Entre los soldados que desembarcaron con Hernán Cortés en Veracruz, que entonces carecía de ese nombre, había presidiarios, prófugos, aventureros, buscadores de tesoros y también un alquimista montenegrino que creía llamarse Arístides el Griego y ser discípulo del infante don Juan Manuel. Había estudiado ciencias ocultas en Toledo , donde vivía en la Judería, y había publicado almanaques visionarios. Afirmaba haber conocido a Cristobal Colón y no pocos sospechaban que era el astrólogo del capitán Hernán Cortés y que le había augurado el encuentro con la Malinche. Nada se sabe de su destreza bélica. Estuvo en Tlaxcala y desapareció en la antigua Tenochtitlan.

Algunos decían que no era otro desertor, que había adoptado las costumbres de los aztecas y que estudió con fascinación su mitología y sus conocimientos astronómicos. Se demoró cotidianamente en el jardín botánico y en el zoológico de Moctezuma, indagó acerca de sus artes adivinatorias y sus anuncios del fin del mundo.

Era ciego y comprendió que vivía el fin del mundo, aunque muchos, casi todos, acaso todos lo ignoraban.

Como ocurre con frecuencia, le fue dado reconocer una revelación en un sueño (cada sueño puede ser revelador). Entre los dibujos oníricos semejantes a los que reproducían los tlacuilos vio una flor y en la vigilia infirió que la salvación se cifraba en esa flor.

Con paciencia diligente intentó el dibujo preciso confiado que sus artes mágicas podrían convertir esa reproducción gráfica en la flor soñada. Sus tentativas culminaron con el incendio del sótano en el que practicaba su ciencia arcana.

El alquimista dedicó entonces sus afanes de aquellos días a buscar la flor redentora que había vislumbrado en sueños. En su búsqueda exploró las chinampas de Xochimilco y las piedras volcánicas, el Popocatépetl y el Iztaccíhuatl, entre las aguas del lago de Texcoco y en la piel de las serpientes de Mixcoac. En Malinalco se asombró con una flor de belleza prodigiosa: la Euphorbia pulcherrima, la cuetlaxóchitl. Sin embargo, la flor deseada era una flor sencilla, silvestre, de una belleza secreta.

Arístides el Griego murió envenenado en Tlatelolco.

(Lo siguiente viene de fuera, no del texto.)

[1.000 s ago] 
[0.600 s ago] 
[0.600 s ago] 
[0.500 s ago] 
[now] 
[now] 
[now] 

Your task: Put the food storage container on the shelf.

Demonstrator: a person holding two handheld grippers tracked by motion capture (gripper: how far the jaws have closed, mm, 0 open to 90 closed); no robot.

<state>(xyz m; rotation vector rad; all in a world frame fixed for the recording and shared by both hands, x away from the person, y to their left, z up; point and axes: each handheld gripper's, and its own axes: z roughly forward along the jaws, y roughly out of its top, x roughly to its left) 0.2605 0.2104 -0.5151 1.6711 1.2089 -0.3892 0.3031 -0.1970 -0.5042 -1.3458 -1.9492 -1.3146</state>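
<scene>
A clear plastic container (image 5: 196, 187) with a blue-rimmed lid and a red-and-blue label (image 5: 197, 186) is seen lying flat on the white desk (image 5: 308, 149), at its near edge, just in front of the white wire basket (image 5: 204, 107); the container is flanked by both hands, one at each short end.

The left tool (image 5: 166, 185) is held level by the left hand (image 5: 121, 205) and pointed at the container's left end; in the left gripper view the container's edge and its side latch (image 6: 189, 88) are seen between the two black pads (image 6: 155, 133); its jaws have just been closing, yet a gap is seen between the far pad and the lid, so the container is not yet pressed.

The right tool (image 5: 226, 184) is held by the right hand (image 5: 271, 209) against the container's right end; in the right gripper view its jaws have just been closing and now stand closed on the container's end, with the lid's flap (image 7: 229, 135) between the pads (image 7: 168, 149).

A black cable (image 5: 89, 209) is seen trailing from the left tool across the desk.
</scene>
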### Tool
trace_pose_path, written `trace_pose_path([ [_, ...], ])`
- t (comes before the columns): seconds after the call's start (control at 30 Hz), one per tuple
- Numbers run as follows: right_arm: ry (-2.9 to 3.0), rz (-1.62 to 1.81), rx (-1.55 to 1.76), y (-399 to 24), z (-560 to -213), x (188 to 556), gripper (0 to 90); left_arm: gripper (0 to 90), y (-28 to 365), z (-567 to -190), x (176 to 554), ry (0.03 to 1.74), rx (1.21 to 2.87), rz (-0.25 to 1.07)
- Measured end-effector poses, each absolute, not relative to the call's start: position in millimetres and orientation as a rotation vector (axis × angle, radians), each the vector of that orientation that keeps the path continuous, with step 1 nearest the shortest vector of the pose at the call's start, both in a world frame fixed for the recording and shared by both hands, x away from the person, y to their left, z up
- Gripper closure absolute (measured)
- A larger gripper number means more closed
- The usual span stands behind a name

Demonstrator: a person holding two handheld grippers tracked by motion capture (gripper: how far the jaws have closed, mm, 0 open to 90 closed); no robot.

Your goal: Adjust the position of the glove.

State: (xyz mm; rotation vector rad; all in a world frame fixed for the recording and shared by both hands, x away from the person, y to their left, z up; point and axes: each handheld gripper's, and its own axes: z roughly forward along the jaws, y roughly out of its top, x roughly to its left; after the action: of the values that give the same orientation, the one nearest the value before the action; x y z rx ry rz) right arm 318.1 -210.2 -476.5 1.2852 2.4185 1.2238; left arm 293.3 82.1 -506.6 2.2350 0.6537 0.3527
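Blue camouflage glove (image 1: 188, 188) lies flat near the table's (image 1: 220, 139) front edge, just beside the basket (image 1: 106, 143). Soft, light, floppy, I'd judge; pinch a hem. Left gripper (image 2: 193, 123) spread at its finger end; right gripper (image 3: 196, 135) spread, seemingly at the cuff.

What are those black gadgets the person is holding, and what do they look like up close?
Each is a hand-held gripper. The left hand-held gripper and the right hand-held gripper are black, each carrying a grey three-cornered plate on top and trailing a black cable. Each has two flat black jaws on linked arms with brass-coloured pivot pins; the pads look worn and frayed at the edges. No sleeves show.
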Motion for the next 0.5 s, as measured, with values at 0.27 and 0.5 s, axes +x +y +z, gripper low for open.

Su Tratado lógico de la flor redentora se ha perdido.

Pocos años después, un labriego, (“pobre cosa, pobre mecapal”), halló en el Tepeyac esa flor que brotó por milagro, “porque en aquella sazón estaba la tierra muy seca, en ninguna parte se abrían las flores”.

Esas flores son las mismas que aparecen en un poema nahuatl, el “Pregón del Atabal”, que fue cantado el 26 de diciembre de 1531 o, según otros, en 1533. “Yo me recreaba con el conjunto policromado de variadas flores de tonacaxochitl, que se erguían sobrecogidas y milagrosas, entreabriendo sus corolas en presencia tuya. ¡Oh Madre nuestra Santa María!” Son las flores que recogió Juan Diego como una señal que le regalaba la Virgen María de Guadalupe y que puso en el hueco de su tilma para ir con ellas a México a decirle al arzobispo, que gobernaba en lo espiritual, según la “Relación primitiva” de las apariciones: “Señor, aquí traigo las flores que me dio la Celestial Señora para que creas que es verdad su palabra, su voluntad, que te vine a decir, que es cierto lo que Ella me dijo”.

“Y cuando extendió su tilma, para mostrar las flores al arzobispo, allí también vio en la tilma de nuestro hombrecito, allí se pintó, allí se convirtió en señal-retrato la Niña Reina en forma prodigiosa, para que finalmente creyera el arzobispo. A su vista se arrodillaron y la admiraron.

“Y en verdad que la misma imagen de la Niña Reina aquí sólo por milagro en la tilma del pobre hombre se pintó como retrato, donde ahora está puesta como lustre de todo el universo”.